** Opening Material provided block **
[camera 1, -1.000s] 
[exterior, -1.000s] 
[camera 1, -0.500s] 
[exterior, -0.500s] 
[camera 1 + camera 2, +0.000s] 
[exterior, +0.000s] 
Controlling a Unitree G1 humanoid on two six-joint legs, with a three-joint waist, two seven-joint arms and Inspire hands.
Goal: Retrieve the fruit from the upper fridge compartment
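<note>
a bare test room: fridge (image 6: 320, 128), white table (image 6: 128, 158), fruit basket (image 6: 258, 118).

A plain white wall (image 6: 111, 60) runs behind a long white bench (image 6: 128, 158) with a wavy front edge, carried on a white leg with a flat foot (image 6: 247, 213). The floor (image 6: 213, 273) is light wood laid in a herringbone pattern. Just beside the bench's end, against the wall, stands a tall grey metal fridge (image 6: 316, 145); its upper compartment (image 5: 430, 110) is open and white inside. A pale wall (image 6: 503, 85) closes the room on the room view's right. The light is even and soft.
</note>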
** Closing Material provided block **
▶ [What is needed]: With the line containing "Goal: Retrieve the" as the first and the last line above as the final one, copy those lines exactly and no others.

▶ [Response to this task]:
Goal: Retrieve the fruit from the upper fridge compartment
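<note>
a bare test room: fridge (image 6: 320, 128), white table (image 6: 128, 158), fruit basket (image 6: 258, 118).

A plain white wall (image 6: 111, 60) runs behind a long white bench (image 6: 128, 158) with a wavy front edge, carried on a white leg with a flat foot (image 6: 247, 213). The floor (image 6: 213, 273) is light wood laid in a herringbone pattern. Just beside the bench's end, against the wall, stands a tall grey metal fridge (image 6: 316, 145); its upper compartment (image 5: 430, 110) is open and white inside. A pale wall (image 6: 503, 85) closes the room on the room view's right. The light is even and soft.
</note>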

The exercise was answered in full.